La senda nos ha dejado en un camino, continuamos la pista a la derecha y en ligero descenso llegaremos al paso del Salt. Atrás dejamos la planicie con sus terrazas, en el pasado llenas de manzanos y abandonadas en la actualidad. En este punto se puede ver, enfrente nuestro, las magníficas sierras de Serrella y la Xorta.

Descendemos del paso llegando al salto de agua que da nombre al barranco, solo tiene agua en años de mucha lluvia debido a la que la fuente que lo alimenta esta canalizada para la captación de su agua.

Seguimos la senda en dirección N  pegados a las paredes de la cresta del Carrascal, a nuestra derecha veremos el lugar donde dejamos el coche y más abajo la carretera de subida al Castell de Guadalest.

De repente, tras subir un peldaño, aparece el frondoso paraje del Racó de les Tovaines, invandido por la vegetación gracias a la humedad del suelo y la protección al sol que le proporcionan las altas murallas y torreones del Carrascal.

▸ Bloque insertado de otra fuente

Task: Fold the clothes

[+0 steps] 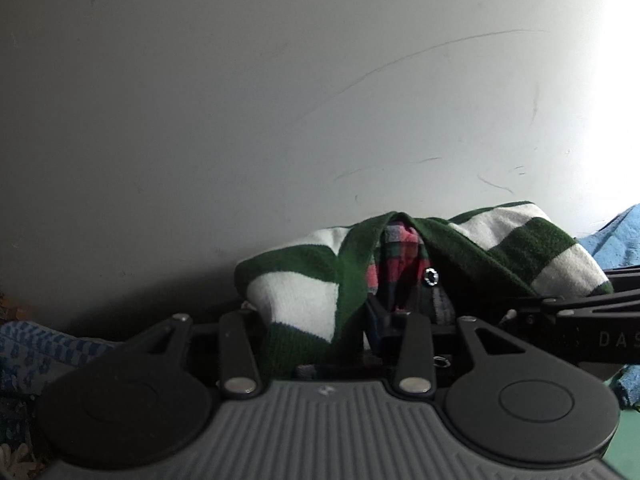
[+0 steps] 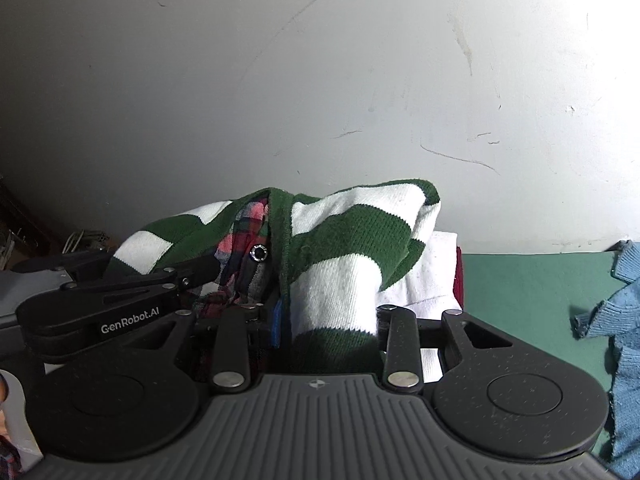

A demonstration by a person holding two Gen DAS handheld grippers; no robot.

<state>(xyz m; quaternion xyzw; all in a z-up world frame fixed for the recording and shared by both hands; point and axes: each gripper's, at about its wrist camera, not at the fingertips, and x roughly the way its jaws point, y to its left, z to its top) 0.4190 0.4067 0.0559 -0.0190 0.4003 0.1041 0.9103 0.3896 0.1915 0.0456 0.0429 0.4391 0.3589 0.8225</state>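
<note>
While both grippers are carrying the green-and-white striped knitted garment with a red plaid lining (image 1: 304,304) between them, the operator should be keeping the two at matching height and pace, so that the folded bundle is neither stretching nor sagging at its middle; grip pressure should be staying constant until the bundle is resting on a surface.

Working from the left: the left gripper (image 1: 316,320) is clenching the left portion of the bundle, the striped knit filling the gap between its jaws; the fabric is rising directly ahead of the fingers, against a pale scuffed wall (image 1: 280,80).

Further right, the right gripper (image 2: 320,316) is grasping the same garment's right portion, white and green bands bulging over its jaws; a white folded cloth (image 2: 436,276) is lying just behind the garment on a green table surface (image 2: 532,288); a blue knitted item (image 2: 624,320) is sitting well apart at the far right.
</note>
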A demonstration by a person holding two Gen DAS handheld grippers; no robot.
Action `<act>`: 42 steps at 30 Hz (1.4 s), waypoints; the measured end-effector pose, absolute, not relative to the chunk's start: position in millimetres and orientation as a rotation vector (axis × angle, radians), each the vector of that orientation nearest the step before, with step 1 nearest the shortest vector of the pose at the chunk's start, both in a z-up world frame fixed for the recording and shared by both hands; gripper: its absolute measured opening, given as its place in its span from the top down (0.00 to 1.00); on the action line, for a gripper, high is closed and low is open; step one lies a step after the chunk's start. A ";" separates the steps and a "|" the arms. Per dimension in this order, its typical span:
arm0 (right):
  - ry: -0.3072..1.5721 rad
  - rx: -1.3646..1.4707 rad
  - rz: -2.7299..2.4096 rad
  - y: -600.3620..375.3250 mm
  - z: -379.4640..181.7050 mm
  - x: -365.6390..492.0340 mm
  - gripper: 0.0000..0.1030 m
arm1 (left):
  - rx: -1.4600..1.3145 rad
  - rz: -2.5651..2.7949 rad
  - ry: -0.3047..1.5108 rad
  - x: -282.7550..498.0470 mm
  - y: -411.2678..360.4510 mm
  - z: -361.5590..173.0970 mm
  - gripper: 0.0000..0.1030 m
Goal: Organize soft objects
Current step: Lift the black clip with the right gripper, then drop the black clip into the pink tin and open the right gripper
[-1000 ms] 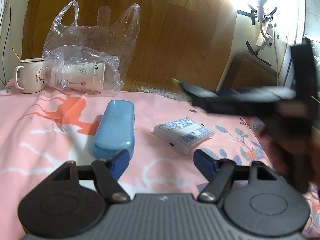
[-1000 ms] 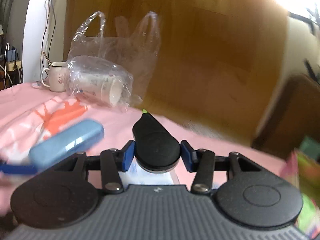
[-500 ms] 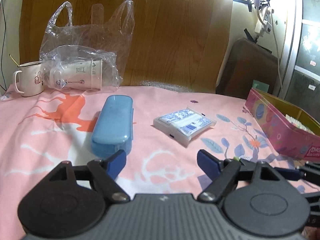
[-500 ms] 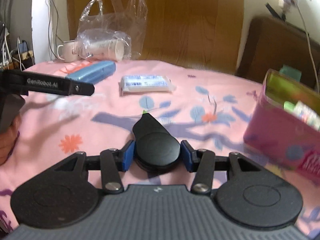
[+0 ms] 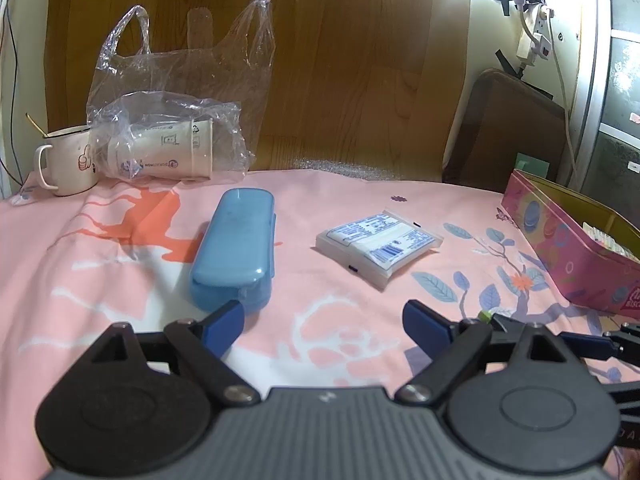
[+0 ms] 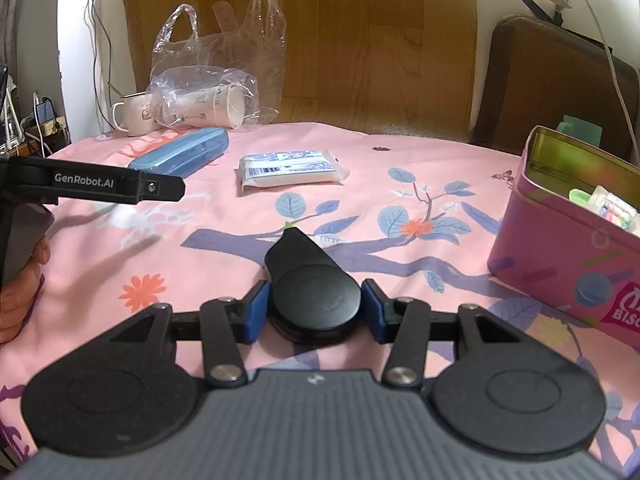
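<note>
Left wrist view: left gripper (image 5: pixel 323 326), jaws opening with nothing between them, hovers over a pink floral cloth (image 5: pixel 120 280). Blue case (image 5: pixel 234 248) lies just ahead; tissue pack (image 5: pixel 378 242), soft and plastic-wrapped, mid-table. Mug (image 5: pixel 66 166) and bagged cups (image 5: pixel 168 148) far left; pink tin (image 5: pixel 568 248) right. Right gripper (image 6: pixel 314 304) clenches a black teardrop-shaped object (image 6: pixel 308 280).

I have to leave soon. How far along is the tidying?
Done: the pink biscuit tin already holds some small packets. In hand: the right gripper clamps a flat black teardrop-shaped object; the left gripper is opening, with nothing between its jaws. Left: the white-and-blue tissue pack and the blue plastic case lie on the pink cloth.
</note>
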State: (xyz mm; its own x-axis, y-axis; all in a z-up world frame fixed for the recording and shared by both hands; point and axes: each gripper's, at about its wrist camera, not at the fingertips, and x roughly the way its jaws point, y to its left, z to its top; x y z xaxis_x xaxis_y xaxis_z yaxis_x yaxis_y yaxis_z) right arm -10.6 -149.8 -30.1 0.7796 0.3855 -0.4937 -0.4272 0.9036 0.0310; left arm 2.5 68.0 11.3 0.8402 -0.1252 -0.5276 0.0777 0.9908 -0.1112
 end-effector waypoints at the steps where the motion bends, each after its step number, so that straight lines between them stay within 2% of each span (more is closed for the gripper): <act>1: 0.514 -0.090 0.441 -149.7 -30.3 -12.0 0.49 | -0.086 -0.109 0.561 2.1 67.7 11.4 0.14; 5: 0.530 -0.076 0.472 -148.4 -29.2 -17.3 0.49 | -0.075 -0.117 0.560 1.0 65.5 11.8 0.17; 8: 0.545 -0.029 0.509 -150.3 -28.9 -25.3 0.49 | -0.140 -0.183 0.630 2.6 66.3 10.8 0.20; 11: 0.557 0.040 0.537 -154.9 -28.5 -31.2 0.49 | -0.239 -0.256 0.676 -0.8 64.2 14.0 0.29; 19: 0.552 0.165 0.567 -166.9 -30.8 -37.9 0.49 | -0.333 -0.434 0.831 2.4 24.8 20.2 0.39; 21: 0.546 0.190 0.571 -170.8 -31.7 -39.3 0.49 | -0.349 -0.458 0.861 0.5 16.2 16.9 0.53; 23: 0.536 0.201 0.570 -173.5 -31.8 -41.1 0.49 | -0.345 -0.472 0.882 -0.7 6.1 13.9 0.61; 28: 0.448 0.209 0.510 -194.6 -20.8 -45.0 0.49 | -0.298 -0.473 0.877 3.2 -15.4 19.5 0.63; 36: 0.223 0.118 0.276 -252.9 24.8 -31.0 0.49 | -0.217 -0.642 0.747 41.1 -89.5 81.5 0.63; 42: 0.219 0.054 0.102 -300.6 23.6 1.6 0.49 | -0.163 -0.734 0.699 80.1 -167.5 98.9 0.64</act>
State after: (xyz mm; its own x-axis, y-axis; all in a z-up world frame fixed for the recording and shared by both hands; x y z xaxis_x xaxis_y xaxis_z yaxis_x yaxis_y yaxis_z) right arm 1.6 -300.6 23.6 0.9711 0.1067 -0.2137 -0.0950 0.9934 0.0643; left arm 80.1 -167.5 98.9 0.5297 -0.6636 -0.5283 0.5595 0.7414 -0.3704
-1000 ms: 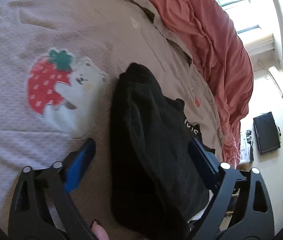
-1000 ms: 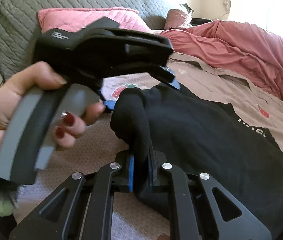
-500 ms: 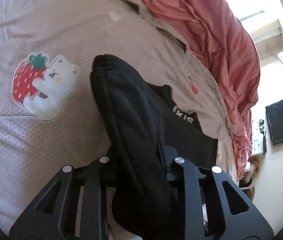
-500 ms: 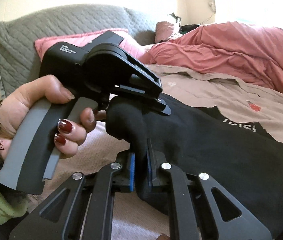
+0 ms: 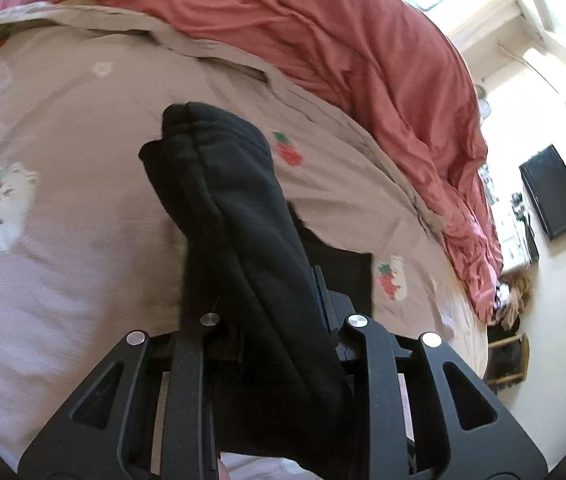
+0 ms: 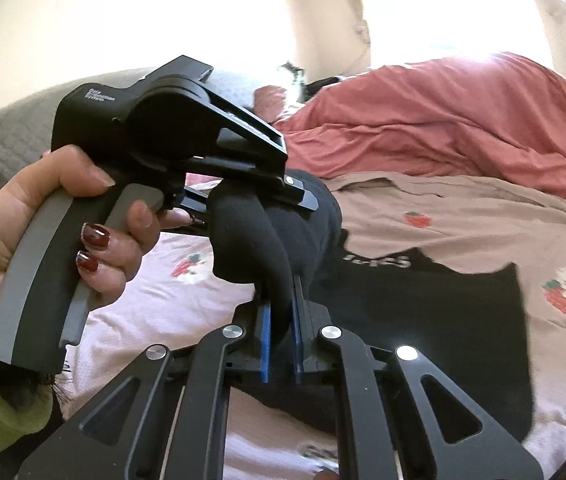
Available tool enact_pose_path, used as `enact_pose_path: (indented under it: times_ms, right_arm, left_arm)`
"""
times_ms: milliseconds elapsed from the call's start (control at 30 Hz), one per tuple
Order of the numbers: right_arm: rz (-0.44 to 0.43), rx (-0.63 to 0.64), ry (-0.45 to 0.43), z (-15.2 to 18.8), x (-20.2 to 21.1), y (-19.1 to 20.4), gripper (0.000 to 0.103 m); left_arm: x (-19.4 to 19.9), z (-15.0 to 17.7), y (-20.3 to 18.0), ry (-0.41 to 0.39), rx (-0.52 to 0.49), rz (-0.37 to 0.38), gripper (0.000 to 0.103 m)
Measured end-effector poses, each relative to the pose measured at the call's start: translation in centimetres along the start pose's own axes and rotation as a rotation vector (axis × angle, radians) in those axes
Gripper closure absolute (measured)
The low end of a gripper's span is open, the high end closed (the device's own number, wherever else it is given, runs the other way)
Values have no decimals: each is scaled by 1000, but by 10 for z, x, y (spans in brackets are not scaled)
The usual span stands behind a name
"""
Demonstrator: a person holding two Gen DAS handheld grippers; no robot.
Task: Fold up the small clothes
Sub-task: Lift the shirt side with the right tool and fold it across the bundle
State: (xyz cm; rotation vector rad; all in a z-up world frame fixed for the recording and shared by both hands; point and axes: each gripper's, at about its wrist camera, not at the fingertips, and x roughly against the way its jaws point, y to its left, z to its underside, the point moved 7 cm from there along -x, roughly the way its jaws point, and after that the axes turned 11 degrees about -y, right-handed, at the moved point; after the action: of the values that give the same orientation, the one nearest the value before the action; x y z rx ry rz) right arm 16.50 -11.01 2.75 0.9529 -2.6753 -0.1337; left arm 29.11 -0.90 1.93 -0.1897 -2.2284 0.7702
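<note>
I have both tongs, left (image 5: pixel 279 320) and right (image 6: pixel 281 332), pinching the soft black fleece garment (image 6: pixel 423 320) above the strawberry-print bedspread (image 5: pixel 63 280), apparently mid-fold; next, lay it over squarely.

You are working over a bed (image 5: pixel 83 280) covered in a beige strawberry-print sheet (image 6: pixel 463 208). A rumpled red duvet (image 5: pixel 343 40) is lying along its far side, and a black garment (image 6: pixel 423 320) is trailing onto it.
</note>
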Motion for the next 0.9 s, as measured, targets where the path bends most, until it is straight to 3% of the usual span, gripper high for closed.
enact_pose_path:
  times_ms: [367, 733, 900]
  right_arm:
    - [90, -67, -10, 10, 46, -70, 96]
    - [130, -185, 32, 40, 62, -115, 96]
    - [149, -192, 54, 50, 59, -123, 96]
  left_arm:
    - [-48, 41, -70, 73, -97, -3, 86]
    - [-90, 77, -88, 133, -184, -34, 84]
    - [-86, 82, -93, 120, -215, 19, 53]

Impresiona la verticalidad de sus paredes.

Dejando atrás el Raco de les Tovaines se abandona la senda en el primer cruce a la derecha, marcado con un gran hito, y el descenso no llevará a la cadena donde hemos dejado los coches.

La ruta tiene un recorrido agradable que no exige demasiado esfuerzo físico permitiendo así  disfrutar de un día tranquilo de montaña.